### What the task asks
Would you please return the lines of the material that contain the word "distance"?

### Records supplied
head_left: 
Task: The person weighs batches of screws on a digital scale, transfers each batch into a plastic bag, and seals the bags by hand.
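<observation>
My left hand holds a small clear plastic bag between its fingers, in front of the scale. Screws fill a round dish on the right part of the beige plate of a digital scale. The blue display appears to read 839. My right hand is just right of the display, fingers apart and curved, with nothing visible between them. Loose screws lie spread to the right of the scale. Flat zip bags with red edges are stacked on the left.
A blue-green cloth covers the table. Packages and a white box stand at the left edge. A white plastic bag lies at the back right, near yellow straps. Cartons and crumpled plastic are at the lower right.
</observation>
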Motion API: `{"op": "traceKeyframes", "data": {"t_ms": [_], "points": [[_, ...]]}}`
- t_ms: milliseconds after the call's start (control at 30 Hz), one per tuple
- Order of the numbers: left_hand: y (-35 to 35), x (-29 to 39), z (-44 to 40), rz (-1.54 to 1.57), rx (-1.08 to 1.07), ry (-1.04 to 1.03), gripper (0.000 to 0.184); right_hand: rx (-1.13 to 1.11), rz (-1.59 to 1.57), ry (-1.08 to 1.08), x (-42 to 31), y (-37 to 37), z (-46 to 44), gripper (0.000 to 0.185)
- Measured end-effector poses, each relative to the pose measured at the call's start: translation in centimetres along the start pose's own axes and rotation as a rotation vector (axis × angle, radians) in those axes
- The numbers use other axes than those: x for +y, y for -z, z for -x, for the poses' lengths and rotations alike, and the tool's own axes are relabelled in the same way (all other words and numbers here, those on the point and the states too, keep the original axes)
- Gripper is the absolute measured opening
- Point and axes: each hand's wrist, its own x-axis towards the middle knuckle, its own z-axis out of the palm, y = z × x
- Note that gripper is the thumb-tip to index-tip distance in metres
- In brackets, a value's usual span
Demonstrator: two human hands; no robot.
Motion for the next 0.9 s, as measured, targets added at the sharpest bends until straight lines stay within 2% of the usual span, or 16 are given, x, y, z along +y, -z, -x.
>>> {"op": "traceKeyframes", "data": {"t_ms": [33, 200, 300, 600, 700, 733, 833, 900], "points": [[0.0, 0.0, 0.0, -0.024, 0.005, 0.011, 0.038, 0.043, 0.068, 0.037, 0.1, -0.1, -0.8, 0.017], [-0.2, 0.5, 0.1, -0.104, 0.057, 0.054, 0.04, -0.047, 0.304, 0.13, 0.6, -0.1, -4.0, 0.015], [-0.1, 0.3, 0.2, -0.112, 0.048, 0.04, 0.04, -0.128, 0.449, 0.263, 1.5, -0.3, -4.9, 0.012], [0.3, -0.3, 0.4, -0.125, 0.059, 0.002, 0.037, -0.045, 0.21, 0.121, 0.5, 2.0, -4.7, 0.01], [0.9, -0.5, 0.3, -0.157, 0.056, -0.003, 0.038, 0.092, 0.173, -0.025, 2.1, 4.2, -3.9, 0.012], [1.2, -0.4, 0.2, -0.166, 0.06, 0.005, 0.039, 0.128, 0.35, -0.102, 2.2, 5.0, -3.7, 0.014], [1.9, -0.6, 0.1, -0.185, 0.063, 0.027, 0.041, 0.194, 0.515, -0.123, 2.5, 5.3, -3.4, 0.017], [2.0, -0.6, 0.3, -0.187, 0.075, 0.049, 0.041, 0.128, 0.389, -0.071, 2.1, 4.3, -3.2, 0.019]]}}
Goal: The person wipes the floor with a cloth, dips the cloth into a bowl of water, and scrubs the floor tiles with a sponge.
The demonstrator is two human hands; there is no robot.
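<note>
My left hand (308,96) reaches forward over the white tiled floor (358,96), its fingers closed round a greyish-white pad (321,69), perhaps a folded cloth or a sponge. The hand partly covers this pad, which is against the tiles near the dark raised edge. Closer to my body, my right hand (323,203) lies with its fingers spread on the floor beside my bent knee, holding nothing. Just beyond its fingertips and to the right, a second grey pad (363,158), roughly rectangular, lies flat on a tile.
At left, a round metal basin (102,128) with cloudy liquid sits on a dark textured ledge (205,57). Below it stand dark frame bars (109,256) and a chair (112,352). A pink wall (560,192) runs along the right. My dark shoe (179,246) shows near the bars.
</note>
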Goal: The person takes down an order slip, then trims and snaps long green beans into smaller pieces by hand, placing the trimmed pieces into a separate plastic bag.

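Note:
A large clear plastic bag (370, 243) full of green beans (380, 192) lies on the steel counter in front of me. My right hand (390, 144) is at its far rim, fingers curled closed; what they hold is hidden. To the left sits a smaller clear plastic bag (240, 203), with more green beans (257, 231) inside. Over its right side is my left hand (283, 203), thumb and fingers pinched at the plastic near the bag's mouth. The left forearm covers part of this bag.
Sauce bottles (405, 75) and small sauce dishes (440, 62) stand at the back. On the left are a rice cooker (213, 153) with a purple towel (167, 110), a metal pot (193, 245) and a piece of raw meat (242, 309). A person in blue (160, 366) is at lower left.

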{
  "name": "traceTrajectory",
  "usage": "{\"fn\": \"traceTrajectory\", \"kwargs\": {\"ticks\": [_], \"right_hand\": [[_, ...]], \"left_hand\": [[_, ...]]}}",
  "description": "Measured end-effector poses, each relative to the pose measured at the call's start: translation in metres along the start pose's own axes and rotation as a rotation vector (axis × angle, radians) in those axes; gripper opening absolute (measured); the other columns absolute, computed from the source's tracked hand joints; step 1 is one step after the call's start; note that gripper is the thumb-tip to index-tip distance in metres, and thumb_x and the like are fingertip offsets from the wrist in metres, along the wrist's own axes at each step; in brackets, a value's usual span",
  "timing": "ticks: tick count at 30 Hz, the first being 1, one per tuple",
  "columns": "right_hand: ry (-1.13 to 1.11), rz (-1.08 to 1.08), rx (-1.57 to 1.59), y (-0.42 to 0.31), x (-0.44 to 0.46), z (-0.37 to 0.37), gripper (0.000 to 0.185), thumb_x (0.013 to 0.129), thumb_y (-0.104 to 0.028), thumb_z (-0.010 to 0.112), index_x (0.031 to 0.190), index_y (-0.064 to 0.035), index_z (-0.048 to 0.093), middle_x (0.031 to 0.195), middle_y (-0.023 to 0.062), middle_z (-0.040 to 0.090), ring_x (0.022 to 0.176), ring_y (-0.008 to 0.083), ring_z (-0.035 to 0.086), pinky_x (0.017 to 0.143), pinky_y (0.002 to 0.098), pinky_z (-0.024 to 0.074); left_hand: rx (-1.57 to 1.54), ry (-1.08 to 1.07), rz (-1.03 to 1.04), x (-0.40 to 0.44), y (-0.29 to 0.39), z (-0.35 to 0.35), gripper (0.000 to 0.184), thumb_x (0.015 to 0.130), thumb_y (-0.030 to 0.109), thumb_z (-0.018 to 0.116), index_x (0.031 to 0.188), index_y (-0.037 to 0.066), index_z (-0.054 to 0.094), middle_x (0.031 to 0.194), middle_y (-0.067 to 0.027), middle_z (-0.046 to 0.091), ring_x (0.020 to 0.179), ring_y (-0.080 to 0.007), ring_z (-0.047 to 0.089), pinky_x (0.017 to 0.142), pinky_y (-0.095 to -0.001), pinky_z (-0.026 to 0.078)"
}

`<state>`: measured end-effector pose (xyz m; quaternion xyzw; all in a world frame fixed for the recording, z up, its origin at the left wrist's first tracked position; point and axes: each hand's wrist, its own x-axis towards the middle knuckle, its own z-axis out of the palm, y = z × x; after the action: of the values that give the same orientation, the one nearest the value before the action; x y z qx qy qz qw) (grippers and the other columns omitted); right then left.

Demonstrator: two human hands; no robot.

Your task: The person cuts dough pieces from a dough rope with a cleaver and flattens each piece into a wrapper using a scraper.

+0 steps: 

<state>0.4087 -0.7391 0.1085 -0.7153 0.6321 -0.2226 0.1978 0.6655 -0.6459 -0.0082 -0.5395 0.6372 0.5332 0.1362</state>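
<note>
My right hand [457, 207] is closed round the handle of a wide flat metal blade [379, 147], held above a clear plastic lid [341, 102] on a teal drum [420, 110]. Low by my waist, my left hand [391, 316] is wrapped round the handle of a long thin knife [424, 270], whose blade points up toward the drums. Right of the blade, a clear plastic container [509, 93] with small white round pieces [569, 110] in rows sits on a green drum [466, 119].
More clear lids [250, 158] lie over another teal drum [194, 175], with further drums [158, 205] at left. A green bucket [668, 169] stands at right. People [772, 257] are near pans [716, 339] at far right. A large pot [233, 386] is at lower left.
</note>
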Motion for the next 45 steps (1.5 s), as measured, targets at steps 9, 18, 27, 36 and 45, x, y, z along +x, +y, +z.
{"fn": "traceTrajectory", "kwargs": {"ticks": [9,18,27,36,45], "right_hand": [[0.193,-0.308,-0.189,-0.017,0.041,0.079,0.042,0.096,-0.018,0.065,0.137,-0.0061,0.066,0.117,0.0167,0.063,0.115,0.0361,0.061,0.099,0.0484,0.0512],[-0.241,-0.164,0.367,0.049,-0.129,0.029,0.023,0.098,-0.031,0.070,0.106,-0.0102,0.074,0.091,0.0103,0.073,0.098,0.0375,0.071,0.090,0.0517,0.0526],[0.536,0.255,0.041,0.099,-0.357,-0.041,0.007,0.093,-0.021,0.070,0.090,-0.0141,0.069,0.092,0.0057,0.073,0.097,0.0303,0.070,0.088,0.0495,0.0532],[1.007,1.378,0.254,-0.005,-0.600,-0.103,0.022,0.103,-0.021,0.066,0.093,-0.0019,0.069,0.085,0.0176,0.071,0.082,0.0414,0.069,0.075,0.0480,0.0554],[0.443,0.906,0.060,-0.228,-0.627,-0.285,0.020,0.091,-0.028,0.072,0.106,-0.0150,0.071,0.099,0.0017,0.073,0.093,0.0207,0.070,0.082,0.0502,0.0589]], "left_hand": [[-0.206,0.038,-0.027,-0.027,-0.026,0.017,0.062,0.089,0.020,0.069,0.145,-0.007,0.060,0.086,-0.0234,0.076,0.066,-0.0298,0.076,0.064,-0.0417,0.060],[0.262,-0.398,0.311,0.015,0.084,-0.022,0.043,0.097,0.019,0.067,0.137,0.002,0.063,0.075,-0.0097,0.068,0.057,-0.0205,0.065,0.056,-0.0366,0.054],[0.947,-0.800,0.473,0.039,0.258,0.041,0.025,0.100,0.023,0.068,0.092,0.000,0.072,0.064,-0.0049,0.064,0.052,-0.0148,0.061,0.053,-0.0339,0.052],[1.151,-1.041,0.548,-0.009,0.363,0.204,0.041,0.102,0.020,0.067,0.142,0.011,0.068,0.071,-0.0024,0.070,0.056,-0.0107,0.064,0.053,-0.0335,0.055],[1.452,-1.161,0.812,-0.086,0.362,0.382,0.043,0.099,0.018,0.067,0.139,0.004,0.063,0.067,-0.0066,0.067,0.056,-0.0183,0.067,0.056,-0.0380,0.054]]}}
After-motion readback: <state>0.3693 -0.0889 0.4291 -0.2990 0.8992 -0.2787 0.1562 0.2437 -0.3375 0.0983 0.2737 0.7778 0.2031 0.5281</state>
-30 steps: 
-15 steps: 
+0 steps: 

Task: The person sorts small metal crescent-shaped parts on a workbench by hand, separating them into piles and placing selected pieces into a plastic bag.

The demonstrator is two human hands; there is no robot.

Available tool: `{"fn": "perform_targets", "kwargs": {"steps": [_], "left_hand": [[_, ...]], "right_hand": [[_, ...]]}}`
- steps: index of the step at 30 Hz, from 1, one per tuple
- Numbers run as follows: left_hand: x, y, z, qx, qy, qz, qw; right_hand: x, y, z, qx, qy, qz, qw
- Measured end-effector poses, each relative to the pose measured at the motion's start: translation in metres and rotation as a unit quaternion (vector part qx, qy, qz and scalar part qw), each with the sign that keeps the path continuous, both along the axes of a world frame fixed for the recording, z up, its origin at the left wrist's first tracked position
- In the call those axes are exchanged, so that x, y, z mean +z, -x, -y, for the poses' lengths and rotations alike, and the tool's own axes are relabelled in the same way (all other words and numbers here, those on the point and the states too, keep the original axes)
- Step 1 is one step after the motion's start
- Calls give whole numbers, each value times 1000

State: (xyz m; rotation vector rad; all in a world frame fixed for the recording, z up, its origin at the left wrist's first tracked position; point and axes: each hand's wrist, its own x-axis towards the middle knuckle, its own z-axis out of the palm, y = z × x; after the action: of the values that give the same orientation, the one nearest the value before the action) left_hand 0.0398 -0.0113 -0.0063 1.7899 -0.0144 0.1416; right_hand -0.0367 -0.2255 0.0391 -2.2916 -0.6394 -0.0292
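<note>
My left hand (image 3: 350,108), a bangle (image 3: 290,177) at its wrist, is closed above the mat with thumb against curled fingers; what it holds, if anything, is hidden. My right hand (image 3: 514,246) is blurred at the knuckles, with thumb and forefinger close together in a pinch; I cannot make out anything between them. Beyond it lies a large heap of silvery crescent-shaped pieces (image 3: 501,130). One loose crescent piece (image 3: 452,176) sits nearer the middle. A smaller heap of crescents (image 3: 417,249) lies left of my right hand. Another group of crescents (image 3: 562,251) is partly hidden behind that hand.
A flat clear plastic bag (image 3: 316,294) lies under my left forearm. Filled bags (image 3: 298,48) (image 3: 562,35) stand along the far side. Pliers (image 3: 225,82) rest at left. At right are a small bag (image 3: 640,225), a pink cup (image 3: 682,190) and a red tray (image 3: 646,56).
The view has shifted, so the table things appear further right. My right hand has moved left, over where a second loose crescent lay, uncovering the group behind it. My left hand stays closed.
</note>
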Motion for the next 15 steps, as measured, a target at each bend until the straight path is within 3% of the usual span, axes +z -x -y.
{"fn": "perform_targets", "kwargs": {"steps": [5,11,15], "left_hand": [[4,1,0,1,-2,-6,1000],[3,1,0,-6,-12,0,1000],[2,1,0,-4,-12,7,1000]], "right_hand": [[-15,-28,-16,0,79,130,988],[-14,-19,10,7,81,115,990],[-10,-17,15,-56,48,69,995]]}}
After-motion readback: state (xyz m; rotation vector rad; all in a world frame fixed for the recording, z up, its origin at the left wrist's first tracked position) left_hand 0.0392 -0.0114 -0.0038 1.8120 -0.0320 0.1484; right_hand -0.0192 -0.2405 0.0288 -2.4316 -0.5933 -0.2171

### Result of the exercise
- Note that gripper is the thumb-tip to index-tip distance in metres
  "description": "Measured end-effector poses, each relative to the pose measured at the call's start: translation in metres along the start pose's own axes and rotation as a rotation vector (axis × angle, radians) in those axes; gripper opening absolute (measured); the other columns absolute, computed from the source's tracked hand joints; step 1 is one step after the call's start; note that gripper is the thumb-tip to index-tip distance in metres, and thumb_x and the like are fingertip offsets from the wrist in metres, along the wrist's own axes at each step; in brackets, a value's usual span",

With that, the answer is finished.